Biliyorsunuz, DAEŞ’in Gaziantep’te bir sokak düğününü hedef alan canlı bomba saldırısında 57 kişinin hayatını kaybetmesi, 69 kişinin de yaralanması, bardağı taşıran son damla oldu.

Biliyorsunuz, DAEŞ’in Gaziantep’te bir sokak düğününü hedef alan canlı bomba saldırısında 57 kişinin hayatını kaybetmesi, 69 kişinin de yaralanması, bardağı taşıran son damla oldu.
Türkiye, bu hain saldırının ardından düğmeye bastı ve 24 Ağustos’ta Fırat Kalkanı Harekâtı’nı başlatarak Suriye’ye girdi.
Türkiye’nin, Suriye ile hudut güvenliğini sağlamak ve terör tehdidini ortadan kaldırmak amacıyla başlattığı bu harekâtla, DAEŞ’e karşı mücadele eden Özgür Suriye Ordusu (ÖSO) ile birlikte 24 saat gibi kısa bir sürede Cerablus’u DAEŞ’İn elinden aldı.
Harekâtın ilk 20 günü çok hızlı gelişti ve 98 kilometre uzunluğundaki Azez-Cerablus hattı DAEŞ'ten temizlendi.
Türkiye, sınır güvenliğini sağlamak amacıyla Fırat nehrinin batısı olarak tabir edilen ve Azez’e kadar ulaşan 98 kilometrelik bu hatta, Suriye’nin içine doğru en az 48 kilometre derinliği olan bir bölgenin temizlenmesini hedefliyor.
İşte bu yüzden de, ÖSO ile birlikte, Suriye’nin güneyine doğru inerek DAEŞ’in stratejik kentlerinden biri olan El Bab'a doğru 3 koldan ilerliyor.
Ancak Fırat Kalkanı harekâtının öyle kısa sürede sona ermesini ve El Bab’ın, Cerablus gibi kısa sürede DAEŞ’in elinden alınacağını düşünmek pek doğru değil.

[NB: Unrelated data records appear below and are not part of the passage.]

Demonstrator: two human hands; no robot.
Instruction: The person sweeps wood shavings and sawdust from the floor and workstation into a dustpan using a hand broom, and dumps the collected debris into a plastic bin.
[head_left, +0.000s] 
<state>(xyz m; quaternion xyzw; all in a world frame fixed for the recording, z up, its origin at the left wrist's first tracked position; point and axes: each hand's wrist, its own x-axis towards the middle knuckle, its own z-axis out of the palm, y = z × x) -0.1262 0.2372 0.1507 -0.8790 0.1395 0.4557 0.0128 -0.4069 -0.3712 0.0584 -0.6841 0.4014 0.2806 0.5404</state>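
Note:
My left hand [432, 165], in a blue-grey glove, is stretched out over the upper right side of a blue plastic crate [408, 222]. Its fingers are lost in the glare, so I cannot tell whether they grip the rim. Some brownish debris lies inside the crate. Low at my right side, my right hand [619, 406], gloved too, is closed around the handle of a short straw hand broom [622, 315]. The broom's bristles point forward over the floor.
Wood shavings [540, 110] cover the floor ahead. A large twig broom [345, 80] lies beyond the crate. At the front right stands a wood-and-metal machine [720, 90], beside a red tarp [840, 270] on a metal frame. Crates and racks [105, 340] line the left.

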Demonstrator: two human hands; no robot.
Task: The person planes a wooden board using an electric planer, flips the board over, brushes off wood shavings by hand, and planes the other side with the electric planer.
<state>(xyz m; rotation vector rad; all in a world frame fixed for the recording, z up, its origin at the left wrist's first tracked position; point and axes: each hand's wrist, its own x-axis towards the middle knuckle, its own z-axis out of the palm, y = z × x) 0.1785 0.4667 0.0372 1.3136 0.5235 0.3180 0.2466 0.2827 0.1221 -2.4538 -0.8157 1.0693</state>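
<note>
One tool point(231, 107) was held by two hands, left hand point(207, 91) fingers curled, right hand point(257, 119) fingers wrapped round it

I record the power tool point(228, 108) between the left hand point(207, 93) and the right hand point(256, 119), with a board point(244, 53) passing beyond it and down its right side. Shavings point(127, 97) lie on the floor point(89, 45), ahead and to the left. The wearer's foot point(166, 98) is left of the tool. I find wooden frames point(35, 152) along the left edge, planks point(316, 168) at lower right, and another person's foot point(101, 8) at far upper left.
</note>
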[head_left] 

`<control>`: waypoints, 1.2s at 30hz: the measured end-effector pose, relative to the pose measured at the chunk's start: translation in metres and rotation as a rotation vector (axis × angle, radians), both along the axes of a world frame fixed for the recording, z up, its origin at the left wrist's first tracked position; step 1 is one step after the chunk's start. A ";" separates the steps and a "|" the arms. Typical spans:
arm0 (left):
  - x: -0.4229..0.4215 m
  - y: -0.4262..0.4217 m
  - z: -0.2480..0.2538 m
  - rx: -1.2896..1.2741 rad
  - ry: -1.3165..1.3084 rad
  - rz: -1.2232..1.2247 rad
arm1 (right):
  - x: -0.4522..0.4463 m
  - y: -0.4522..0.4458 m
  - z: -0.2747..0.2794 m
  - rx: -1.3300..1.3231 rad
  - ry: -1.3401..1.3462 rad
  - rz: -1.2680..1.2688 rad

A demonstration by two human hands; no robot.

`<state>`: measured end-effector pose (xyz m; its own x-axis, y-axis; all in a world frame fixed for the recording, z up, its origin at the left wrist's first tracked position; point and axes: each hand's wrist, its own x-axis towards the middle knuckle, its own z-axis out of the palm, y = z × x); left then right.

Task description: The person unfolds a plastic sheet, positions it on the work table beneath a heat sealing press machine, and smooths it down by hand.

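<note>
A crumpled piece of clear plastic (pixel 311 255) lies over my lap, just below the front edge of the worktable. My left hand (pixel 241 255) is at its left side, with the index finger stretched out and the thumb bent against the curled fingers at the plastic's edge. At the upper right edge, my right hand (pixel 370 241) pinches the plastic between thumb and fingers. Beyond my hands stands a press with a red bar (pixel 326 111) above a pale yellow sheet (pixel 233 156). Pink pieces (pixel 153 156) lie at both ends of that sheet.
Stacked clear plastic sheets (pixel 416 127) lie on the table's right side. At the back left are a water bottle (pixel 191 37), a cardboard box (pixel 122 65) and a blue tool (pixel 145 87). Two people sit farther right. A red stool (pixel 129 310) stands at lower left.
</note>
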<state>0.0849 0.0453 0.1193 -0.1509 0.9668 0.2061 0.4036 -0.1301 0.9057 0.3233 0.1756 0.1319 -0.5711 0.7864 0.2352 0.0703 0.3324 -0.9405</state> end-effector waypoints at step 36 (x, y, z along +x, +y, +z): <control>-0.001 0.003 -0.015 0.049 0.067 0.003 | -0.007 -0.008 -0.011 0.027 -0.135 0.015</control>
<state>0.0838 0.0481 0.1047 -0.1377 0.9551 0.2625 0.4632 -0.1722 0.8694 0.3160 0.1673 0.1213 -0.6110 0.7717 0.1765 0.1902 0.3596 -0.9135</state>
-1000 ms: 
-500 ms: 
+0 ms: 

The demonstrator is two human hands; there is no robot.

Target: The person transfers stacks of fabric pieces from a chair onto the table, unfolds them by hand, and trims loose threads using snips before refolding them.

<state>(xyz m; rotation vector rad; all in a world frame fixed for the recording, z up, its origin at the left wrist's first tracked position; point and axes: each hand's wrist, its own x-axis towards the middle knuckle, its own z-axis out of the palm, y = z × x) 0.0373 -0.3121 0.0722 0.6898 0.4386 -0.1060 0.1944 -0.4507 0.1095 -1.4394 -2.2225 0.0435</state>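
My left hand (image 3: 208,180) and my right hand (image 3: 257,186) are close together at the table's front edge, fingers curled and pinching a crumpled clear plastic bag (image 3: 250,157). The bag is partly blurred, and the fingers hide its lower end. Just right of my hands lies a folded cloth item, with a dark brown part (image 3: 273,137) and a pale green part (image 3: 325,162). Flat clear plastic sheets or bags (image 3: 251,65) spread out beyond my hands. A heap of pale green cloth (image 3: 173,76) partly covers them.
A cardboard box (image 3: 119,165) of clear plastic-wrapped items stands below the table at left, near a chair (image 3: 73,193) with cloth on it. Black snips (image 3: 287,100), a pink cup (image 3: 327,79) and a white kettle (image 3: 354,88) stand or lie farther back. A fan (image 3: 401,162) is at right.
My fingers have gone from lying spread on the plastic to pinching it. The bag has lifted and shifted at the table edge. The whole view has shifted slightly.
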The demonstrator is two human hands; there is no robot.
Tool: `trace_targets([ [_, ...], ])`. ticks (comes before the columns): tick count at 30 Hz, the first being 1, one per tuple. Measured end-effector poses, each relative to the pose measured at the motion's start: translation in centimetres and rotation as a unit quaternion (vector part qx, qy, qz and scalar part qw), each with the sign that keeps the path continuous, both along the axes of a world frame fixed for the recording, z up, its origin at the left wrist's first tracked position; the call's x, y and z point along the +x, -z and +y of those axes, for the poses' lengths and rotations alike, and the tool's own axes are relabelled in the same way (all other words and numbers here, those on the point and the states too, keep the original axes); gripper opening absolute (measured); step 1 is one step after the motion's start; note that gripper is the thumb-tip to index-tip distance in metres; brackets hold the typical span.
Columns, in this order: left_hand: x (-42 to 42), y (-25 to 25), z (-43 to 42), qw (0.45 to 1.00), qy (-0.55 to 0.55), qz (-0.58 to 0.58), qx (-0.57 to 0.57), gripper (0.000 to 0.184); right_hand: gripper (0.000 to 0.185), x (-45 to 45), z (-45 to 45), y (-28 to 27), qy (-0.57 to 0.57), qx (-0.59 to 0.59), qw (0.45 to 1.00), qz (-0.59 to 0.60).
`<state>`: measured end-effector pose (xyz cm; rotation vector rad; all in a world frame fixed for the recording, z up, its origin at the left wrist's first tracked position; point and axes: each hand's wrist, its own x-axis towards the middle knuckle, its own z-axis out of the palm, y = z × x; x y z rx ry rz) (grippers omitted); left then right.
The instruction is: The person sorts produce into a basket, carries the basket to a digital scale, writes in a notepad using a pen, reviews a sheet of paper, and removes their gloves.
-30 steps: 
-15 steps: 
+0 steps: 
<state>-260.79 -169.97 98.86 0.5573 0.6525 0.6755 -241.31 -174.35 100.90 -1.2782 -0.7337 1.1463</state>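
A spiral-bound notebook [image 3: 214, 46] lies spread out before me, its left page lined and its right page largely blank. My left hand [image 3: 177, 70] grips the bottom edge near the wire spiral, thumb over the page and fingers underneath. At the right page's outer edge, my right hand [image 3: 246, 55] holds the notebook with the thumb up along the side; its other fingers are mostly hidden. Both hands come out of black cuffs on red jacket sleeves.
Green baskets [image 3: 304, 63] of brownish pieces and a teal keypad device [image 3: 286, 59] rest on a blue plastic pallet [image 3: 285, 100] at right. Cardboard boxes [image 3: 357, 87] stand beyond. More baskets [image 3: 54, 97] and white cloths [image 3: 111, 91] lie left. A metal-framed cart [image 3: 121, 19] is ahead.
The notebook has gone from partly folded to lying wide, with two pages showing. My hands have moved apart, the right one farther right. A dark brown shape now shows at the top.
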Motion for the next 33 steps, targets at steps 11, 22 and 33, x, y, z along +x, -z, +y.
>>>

Suriye’nin içine doğru yöneldikçe temizlenen alanın güvenliğinin de sağlaması ve daha fazla askeri unsurun bulundurulması gerekiyor.
Bu olayın bir yanı, ancak diğer zorlukları da gözden ırak tatmamak lazım…
Birincisi DAEŞ, Cerablus’a kıyasla El Bab’ı elinde tutmak için daha fazla bir direniş gösterecek.
İkincisi, El Bab’a ulaşmayı zorlaştırmak için bir yağın bombalı ve mayınlı tuzak kurmayı da ihmal etmemiş.
Ayrıca, Cerablus-Azez hattında temizlenmesi hedeflenen alan 10 bin kilometre kareyi aşıyor.
Şu ana kadar temizlenen alan ise 1200 kilometre kare; yani hedeflenen alanın daha sekizde biri temizlenmiş durumda.
DAEŞ’in, başta El Bab olmak üzere, elinde bulundurduğu kent, kasaba ve köylerde daha fazla direnç göstereceğini göz önüne alırsak ve de buna temizlenmesi hedeflenen alanın sadece sekizde birinin temizlendiğini eklersek, TSK unsurlarının daha aylarca Suriye içinde kalacağını söyleyebiliriz.
Ayrıca, bir de ABD’nin, Rakka’ya birlikte girelim teklifi var. Bu da hayata geçerse, süre daha da uzayabilir.
Uzun lafın kısası; Türkiye’nin öyle bir iki ayda Suriye’deki güçlerini geri çekeceğini düşünmek, doğru bir tespit olmaz. Hedeflenen alanın temizlenmesi daha aylar alabilir.